Task details - The lines to return run from the start of the material below through the line holding "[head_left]", both included; please give them back exactly, minus the pictures.

Data excerpt -
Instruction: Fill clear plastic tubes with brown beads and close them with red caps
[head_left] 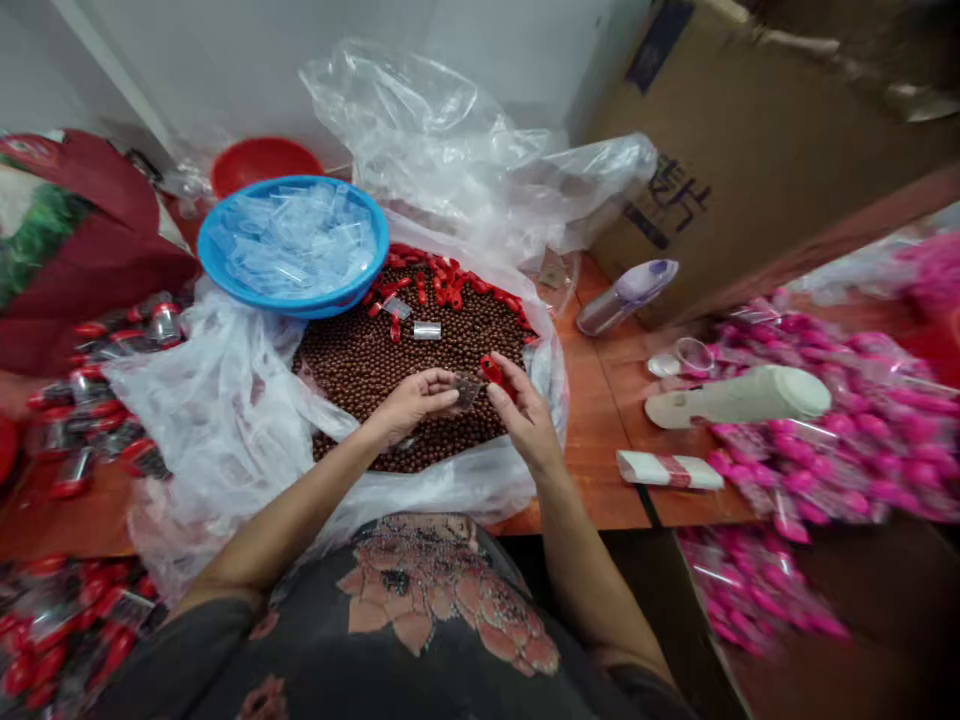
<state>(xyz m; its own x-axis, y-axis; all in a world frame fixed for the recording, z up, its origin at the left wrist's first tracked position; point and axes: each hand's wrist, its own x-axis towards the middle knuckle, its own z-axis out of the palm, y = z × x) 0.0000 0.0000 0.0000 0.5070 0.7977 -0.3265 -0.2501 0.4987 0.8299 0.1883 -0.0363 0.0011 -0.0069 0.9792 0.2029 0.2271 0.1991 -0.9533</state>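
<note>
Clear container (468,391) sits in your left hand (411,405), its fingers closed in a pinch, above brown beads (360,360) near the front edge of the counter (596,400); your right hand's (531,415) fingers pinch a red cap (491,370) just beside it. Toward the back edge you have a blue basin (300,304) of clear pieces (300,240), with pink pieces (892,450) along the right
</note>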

Solution to the exercise -
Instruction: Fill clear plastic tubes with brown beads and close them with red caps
[head_left] 

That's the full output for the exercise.